Dressage: All sorts of innovation seen here! Dressage bridles are traditionally black, which coordinates with black dressage saddles, but you will see brown tack in dressage occasionally. At the lower level, dressage horses are generally ridden in padded bridles with flash nosebands, at the upper levels, padded double bridles. Nosebands can be either regular buckle or crank style. Ergonomic is a huge trend, with large variations in design and lots of shine and bling! See your competition association rulebook for specific rules related to allowed tack.

Jumpers: A mix of innovation in design and classic style, we are seeing a lot of ergonomic details and variation in nosebands, including figure eight, flash, or hackamore/bit combinations. In general, you will see mostly brown leather tack. Padding and fancy stitching, similar to Show Hunters and Equitation, are common. Many jumpers are ridden in a running martingale, with rubber reins and rein stoppers. See your competition association rulebook for specific rules related to allowed tack.

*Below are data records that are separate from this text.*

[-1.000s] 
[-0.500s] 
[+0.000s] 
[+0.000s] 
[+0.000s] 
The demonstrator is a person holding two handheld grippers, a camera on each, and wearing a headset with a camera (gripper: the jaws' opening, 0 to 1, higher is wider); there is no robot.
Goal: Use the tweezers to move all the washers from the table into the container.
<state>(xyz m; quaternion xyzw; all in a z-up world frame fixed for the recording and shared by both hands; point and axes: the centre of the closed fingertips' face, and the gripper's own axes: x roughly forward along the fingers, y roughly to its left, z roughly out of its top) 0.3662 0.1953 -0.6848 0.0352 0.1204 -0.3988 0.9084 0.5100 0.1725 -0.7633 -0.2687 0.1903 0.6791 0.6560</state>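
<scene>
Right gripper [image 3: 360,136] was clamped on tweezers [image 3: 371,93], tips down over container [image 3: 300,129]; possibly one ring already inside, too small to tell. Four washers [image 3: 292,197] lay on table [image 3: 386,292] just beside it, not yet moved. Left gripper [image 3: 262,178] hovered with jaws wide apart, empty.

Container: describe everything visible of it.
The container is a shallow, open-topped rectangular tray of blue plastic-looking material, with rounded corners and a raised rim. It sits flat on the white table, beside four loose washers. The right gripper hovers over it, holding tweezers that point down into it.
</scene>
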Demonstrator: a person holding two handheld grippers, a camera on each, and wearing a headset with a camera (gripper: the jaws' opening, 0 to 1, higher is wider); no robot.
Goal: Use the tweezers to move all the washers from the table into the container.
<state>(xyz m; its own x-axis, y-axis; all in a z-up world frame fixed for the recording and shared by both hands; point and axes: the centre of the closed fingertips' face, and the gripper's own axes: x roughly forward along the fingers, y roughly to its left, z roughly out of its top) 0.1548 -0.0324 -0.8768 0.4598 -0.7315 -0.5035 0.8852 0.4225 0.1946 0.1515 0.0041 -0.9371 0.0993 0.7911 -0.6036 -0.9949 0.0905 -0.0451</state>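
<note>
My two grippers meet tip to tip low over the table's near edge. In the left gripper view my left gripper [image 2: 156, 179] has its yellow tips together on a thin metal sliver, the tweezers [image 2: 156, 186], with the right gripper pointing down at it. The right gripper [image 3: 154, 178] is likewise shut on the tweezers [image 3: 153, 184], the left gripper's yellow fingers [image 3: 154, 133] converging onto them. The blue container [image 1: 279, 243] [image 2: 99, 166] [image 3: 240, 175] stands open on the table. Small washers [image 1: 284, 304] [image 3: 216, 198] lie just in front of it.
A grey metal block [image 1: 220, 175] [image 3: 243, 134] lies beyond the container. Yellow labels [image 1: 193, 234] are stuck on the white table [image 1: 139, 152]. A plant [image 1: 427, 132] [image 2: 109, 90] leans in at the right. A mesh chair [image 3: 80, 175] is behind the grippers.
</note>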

Eventing: So many phases, so many bridles! While some riders use the same bridle for all three phases, most use at least two different bridles, one for dressage (see Dressage above) and one for jumping (see Jumpers above.) Many eventers prefer the innovative, pressure-point-relieving ergonomic designs like the Micklem bridle, which can be used for all three phases. See your competition association rulebook for specific rules related to allowed tack.

Field Hunters: Classic simplicity – traditional style flat brown leather bridle with no stitching patterns or padding. Can see both silver or brass hardware. Some hunts may allow variations to tack – speak with your hunt master for details.

Endurance: Lightness, durability, and easy care are the hallmarks of useful endurance tack. Many endurance riders use bitless bridles, and Dr. Cooks has beta bridles that cover all three criteria – plus they come in fun colors!

Casual/Trail Riding: Lucky you – you get to pick any bridle that suits your horse and your fancy! A halter/bridle combination can be a great option if you ride in a bit but want to be able to tie your horse with a halter. Simple may be the best answer, but ergonomic may allow your horse to enjoy hacking out as much as you do.